* _What needs to be done_
Nothing outside the range is wanted. Repeat exactly the lines below from the one with "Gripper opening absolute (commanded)" through the one with "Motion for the".

* _Provided material_

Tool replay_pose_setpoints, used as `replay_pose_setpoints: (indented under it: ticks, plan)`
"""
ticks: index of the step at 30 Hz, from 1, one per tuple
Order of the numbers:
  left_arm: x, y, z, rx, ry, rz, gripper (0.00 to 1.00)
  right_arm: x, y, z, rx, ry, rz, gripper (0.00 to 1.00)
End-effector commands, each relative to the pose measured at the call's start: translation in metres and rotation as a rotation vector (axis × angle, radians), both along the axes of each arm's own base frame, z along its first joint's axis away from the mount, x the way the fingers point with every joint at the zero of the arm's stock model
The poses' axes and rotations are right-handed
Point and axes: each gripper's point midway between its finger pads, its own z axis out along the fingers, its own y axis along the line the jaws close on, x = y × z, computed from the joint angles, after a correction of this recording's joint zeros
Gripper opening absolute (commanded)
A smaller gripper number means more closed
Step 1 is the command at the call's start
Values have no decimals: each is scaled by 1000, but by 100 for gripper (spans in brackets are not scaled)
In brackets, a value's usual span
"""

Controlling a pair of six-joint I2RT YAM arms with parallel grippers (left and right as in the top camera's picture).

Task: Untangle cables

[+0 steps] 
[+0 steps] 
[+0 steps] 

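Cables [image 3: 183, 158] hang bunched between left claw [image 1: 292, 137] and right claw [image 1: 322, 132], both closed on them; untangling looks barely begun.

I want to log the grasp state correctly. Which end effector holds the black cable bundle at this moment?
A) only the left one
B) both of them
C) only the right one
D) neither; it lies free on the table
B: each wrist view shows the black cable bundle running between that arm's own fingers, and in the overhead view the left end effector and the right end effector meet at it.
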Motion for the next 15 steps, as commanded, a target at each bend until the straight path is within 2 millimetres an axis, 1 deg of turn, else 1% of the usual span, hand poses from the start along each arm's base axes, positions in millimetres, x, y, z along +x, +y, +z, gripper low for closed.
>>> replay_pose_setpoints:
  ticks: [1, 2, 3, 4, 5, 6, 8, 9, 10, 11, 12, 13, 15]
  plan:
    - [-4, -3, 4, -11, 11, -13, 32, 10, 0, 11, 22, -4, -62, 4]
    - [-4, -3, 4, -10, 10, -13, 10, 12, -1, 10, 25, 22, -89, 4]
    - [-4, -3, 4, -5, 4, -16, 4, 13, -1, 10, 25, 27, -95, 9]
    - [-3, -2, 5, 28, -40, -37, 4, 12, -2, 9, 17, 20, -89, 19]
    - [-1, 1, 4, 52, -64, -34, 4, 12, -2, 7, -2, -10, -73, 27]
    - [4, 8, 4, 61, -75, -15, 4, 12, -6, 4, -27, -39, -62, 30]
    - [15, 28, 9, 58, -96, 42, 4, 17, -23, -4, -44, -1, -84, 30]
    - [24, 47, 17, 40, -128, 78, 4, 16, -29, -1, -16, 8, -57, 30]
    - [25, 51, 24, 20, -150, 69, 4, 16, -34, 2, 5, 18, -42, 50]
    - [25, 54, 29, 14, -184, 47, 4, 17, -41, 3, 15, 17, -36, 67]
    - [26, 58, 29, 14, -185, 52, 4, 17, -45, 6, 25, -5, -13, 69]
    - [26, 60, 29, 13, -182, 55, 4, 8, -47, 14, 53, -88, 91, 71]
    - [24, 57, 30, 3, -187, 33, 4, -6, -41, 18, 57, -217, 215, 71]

* _Answer section_
Gripper opening absolute (commanded)
A smaller gripper number means more closed
Step 1 is the command at the call's start
Values have no decimals: each is scaled by 1000, but by 100 for gripper (spans in brackets are not scaled)
In brackets, a value's usual span
"""

Controlling a pair of six-joint I2RT YAM arms with parallel grippers (left and right as in the top camera's picture).

Task: Untangle cables

[+0 steps] 
[+0 steps] 
[+0 steps] 

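Cables [image 3: 183, 158] hang bunched between left claw [image 1: 292, 137] and right claw [image 1: 322, 132], both closed on them; untangling looks barely begun.

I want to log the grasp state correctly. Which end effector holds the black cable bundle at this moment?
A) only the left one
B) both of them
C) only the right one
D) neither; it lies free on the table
B: each wrist view shows the black cable bundle running between that arm's own fingers, and in the overhead view the left end effector and the right end effector meet at it.
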Motion for the next 15 steps, as commanded, a target at each bend until the straight path is within 2 millimetres an axis, 1 deg of turn, else 1% of the usual span, hand poses from the start along each arm's base axes, positions in millimetres, x, y, z along +x, +y, +z, gripper low for closed.

This answer has no further content.